By Rob Moritz
Arkansas News Bureau
LITTLE ROCK — Nearly 70 percent of Arkansas voters would support raising taxes on beer, wine and liquor to provide more drug and alcohol treatment programs to addicts, according to a poll released Monday.
Sen. Hank Wilkins, D-Pine Bluff, said he would file legislation to raise liquor taxes in 2011 — similar to a bill he filed this year that never made it out of a Senate committee — if he is re-elected to the Legislature next year. The term-limited senator, who previously served one House term, is eligible to serve two more House terms under Arkansas’ term limits law.
“These poll numbers are really encouraging,” Wilkins said.
Monday’s poll, released by the state chapter of the Closing the Addiction Treatment Gap program run by the private Open Society Institute, found that 50 percent of voters would strongly support a tax increase, and 19 percent would somewhat support a tax hike. Twenty-two percent of respondents said they would strongly oppose such an increase.

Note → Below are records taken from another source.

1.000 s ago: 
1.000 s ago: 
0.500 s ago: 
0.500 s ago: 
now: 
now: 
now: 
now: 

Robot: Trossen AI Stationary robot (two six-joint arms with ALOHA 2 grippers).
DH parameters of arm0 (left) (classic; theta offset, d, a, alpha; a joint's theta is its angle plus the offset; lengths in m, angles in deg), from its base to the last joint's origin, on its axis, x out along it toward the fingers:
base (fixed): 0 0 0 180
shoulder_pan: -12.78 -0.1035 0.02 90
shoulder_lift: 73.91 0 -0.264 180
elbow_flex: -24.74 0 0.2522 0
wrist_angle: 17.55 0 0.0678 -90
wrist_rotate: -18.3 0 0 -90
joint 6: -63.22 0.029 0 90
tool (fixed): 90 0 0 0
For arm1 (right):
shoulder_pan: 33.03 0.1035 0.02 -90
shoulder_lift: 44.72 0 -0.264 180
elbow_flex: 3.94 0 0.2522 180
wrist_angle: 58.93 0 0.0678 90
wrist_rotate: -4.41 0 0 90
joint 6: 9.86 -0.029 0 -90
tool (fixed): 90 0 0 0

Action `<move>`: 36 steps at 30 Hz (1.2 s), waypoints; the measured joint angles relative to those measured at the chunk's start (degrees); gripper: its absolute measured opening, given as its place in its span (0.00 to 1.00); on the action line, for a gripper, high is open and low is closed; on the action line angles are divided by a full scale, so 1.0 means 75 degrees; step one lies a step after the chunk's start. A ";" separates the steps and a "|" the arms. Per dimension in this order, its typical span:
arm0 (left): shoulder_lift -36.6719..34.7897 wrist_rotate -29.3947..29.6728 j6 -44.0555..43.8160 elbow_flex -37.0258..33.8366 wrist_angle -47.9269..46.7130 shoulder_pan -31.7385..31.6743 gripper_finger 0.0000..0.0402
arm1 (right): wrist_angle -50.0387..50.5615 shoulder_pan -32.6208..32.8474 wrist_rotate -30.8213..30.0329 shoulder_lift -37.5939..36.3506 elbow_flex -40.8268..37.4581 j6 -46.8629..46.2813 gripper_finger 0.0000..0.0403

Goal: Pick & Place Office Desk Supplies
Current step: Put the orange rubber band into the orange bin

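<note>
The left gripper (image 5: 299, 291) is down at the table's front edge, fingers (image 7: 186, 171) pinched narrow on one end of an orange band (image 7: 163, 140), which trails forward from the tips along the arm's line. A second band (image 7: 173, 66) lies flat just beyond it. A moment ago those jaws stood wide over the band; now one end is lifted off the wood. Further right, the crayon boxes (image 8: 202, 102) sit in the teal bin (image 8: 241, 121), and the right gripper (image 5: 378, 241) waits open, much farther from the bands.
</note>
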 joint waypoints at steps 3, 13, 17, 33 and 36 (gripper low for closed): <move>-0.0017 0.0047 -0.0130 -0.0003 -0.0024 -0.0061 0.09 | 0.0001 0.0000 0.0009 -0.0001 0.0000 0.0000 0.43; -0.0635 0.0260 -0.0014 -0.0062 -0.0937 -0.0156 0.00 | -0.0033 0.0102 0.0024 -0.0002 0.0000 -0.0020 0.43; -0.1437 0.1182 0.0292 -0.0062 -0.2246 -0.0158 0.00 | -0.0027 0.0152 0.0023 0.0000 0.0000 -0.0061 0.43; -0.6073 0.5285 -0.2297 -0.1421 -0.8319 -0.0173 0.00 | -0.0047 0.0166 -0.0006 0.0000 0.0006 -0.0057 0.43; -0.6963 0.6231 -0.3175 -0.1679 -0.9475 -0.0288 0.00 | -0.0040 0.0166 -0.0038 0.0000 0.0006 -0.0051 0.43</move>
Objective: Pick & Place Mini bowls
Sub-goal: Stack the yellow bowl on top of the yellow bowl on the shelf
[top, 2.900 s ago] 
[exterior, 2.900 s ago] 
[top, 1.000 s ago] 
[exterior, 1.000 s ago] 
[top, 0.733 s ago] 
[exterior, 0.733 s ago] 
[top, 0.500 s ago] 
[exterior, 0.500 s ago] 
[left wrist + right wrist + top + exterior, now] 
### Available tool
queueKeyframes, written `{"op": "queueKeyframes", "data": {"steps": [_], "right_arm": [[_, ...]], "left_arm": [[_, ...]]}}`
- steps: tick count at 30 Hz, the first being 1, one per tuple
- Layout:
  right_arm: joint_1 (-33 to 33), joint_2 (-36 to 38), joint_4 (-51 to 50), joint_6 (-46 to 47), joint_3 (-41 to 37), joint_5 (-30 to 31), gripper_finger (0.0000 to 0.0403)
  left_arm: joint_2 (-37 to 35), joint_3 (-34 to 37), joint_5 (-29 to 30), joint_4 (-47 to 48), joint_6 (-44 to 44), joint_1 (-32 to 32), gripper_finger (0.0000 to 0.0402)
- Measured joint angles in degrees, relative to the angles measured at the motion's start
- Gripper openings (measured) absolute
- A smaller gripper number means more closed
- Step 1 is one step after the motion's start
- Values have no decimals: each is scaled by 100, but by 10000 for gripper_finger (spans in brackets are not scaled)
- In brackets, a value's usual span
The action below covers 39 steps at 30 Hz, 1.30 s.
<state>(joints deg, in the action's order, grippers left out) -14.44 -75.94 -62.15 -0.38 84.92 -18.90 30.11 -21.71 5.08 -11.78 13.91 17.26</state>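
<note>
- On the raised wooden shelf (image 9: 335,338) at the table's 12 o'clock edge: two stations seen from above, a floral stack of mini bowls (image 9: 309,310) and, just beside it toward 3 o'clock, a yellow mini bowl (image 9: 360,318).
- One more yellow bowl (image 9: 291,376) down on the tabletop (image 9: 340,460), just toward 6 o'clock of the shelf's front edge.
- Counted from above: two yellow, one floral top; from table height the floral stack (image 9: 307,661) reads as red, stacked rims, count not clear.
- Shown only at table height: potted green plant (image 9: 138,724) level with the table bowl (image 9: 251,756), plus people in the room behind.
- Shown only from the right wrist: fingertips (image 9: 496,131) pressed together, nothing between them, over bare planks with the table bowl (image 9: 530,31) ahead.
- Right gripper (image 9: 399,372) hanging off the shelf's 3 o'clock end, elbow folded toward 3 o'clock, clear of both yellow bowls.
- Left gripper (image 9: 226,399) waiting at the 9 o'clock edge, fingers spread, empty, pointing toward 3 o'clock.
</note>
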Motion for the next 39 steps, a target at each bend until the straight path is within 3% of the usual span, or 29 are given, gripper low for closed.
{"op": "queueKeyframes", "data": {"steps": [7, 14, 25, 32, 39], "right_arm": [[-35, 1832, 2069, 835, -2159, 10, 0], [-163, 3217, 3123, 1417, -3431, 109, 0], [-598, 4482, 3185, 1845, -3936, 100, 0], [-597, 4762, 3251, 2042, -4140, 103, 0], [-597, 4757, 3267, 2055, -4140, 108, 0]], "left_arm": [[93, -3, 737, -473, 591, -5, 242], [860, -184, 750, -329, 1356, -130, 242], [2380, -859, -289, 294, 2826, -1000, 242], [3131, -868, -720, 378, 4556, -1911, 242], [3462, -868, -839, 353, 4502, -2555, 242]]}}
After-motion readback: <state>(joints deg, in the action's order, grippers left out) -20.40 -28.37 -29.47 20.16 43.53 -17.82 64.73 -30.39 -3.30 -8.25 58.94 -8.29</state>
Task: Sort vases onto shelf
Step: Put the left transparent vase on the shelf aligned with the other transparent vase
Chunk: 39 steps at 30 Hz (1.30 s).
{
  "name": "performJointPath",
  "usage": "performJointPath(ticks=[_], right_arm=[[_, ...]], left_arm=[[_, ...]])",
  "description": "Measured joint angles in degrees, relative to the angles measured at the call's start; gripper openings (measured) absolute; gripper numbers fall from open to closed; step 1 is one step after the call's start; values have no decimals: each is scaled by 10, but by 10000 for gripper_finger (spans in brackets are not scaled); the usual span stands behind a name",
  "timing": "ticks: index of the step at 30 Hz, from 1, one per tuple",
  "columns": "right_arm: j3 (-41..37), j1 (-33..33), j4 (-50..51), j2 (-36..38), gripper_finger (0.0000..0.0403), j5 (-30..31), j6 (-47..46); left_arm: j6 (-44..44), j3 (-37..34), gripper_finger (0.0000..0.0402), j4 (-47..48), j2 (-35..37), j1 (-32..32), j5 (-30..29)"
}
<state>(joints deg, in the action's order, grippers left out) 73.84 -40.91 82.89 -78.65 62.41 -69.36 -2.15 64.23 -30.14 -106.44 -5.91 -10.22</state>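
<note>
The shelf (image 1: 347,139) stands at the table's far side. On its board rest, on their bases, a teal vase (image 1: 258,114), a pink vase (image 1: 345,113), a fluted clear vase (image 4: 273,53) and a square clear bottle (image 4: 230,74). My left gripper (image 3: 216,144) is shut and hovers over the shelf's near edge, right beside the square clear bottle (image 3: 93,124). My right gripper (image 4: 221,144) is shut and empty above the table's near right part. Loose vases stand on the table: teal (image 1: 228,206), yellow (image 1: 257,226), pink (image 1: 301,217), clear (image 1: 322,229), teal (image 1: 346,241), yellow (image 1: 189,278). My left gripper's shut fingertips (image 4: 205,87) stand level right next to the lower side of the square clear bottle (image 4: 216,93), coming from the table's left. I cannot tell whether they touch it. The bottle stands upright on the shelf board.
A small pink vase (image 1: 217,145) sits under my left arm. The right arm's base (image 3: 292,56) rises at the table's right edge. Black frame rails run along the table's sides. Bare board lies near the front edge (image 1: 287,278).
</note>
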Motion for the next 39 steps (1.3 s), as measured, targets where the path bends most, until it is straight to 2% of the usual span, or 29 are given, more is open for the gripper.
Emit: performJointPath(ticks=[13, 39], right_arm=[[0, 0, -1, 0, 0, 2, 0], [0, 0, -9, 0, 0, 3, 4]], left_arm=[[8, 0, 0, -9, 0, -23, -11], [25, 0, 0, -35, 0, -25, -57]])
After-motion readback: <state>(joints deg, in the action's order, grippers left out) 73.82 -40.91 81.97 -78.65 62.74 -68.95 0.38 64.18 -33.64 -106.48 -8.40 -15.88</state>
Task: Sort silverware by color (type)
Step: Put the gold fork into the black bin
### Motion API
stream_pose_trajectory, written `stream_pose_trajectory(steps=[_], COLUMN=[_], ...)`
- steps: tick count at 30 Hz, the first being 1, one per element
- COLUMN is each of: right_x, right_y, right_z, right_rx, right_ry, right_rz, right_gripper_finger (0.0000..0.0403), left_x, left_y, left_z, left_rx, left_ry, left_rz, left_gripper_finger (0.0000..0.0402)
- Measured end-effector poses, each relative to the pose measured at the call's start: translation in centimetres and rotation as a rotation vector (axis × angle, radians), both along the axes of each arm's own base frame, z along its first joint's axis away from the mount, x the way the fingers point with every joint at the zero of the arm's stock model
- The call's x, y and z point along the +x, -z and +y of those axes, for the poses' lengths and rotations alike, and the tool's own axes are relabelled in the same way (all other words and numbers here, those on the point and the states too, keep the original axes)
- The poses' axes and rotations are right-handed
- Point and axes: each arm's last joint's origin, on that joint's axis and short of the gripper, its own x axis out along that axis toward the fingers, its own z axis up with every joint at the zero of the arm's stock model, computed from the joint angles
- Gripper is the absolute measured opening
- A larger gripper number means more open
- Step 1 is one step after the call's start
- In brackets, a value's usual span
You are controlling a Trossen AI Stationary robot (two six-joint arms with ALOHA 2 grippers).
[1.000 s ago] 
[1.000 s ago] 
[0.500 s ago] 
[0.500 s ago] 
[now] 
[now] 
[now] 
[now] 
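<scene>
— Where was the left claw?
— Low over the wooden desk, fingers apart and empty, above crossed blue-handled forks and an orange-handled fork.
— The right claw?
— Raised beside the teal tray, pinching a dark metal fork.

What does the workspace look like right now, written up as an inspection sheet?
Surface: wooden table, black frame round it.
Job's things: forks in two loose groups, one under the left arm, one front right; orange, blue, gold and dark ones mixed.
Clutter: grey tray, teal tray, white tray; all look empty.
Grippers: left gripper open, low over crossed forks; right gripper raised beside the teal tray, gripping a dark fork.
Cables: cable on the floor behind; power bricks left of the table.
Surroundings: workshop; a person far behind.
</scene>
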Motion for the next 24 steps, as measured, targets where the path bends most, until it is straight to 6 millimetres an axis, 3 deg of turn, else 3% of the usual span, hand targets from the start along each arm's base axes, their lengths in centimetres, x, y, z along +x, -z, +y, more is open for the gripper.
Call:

“It’s time for us to change how we treat this health problem,” Cynthia Crone, project director for Arkansas’ Closing the Addiction Treatment effort, said during a news conference.
Crone is also director of Family Treatment Consultation at the University of Arkansas for Medical Sciences Partners for Inclusive Communities.
Opinion Research and Associates, Inc. of Little Rock surveyed 400 registered voters by telephone May 18-21. The poll’s margin of error is plus or minus 5 percent.
The survey also found that nearly 90 percent of voters believe drug addiction in Arkansas is a moderate or serious problem.
“The results of this poll indicate that Arkansans realize drug and alcohol addiction are serious issues and that more resources are needed to address them,” said pollster Ernie Oakleaf, founder of Opinion Research Associates.
Rep. Tim Summers, R-Bentonville, executive director of Decision Point Treatment Center in Northwest Arkansas, spoke during the news conference about the need for additional funding but told reporters later that he had not decided whether he would support a tax increase.
“At this point we’re looking at what different options are out there,” Summers said, adding he supported Wilkins’ proposed tax earlier this year.
Wilkins proposal would have generated an estimated $27 million annually for treatment and prevention programs by imposing a new 5 percent excise tax on sales of beer, wine and liquor.
Summers said Monday nearly 80 percent of the inmates in state custody were convicted of drug or drug-related crimes, and that drug treatment programs do work.
Crystal Bush, 32, a recovering drug addict who completed a treatment program in Little Rock and now works as a dietitian at a hospital, said she had been arrested several times and was pregnant and facing a probation revocation hearing for manufacturing methamphetamine when she entered a treatment program at UAMS.
“Had I been given the opportunity to go to treatment years before I probably would have never (been a part of) this,” Bush, who grew up in Pine Bluff, said at the news conference.
Wilkins said he hopes “my colleagues will see (the poll) and recognize that the people of Arkansas really want us to invest in making all of our communities better by providing prevention and intervention opportunities for people addicted to drugs and alcohol.”